Non mancano d’altronde importanti fonti latine e greche a sostegno di questa tesi: Oppiano di Anazarbo, vissuto nel II secolo dopo Cristo, che alla pesca ha dedicato un intero poema didascalico, la Halieutica, e Plinio il Vecchio, nella sua monumentale Naturalis Historia. Oppiano, nel descrivere la caccia alle balene, mostra come i romani del II secolo dopo Cristo possedessero i mezzi adeguati per tale attività, anche se comunque era limitata all’area costiera: le navi romane (e così quelle greche) erano costruite per un mare chiuso come il Mediterraneo e non avrebbero mai potuto resistere alla forza dell’Oceano Atlantico, diversamente dalle navi di età moderna. Non a caso, gli esemplari cacciati in età antica e medievale erano di frequente specie che durante il loro ciclo di vita si trovavano a dover nuotare vicino alla costa.

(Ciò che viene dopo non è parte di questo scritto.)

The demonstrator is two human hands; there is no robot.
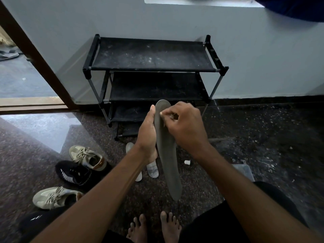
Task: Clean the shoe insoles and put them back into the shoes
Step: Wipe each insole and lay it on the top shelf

Tuttavia questo studio, come sostiene la stessa coautrice Ana Rodrigues, ricercatrice al CEFE (Centre d’Ecologie Fonctionelle et Evolutive) dell’Università di Montpellier, non è una solida conferma dell’esistenza di una significativa industria baleniera nell’area iberica in età romana, ma comunque non esclude la possibilità che una pesca intensiva da parte dell’uomo sia stata la concausa della scomparsa della balena grigia e della balena franca nordatlantica dal Mediterraneo. Inoltre, la tassonomia dei grandi cetacei è molto recente e nei testi antichi la parola latina balaena e la corrispettiva greca kétos hanno un significato molto ambiguo e indicano animali diversi tra loro, talvolta anche mostri marini fantastici.
Lo studio è consultabile su Proceedings of the Royal Society B.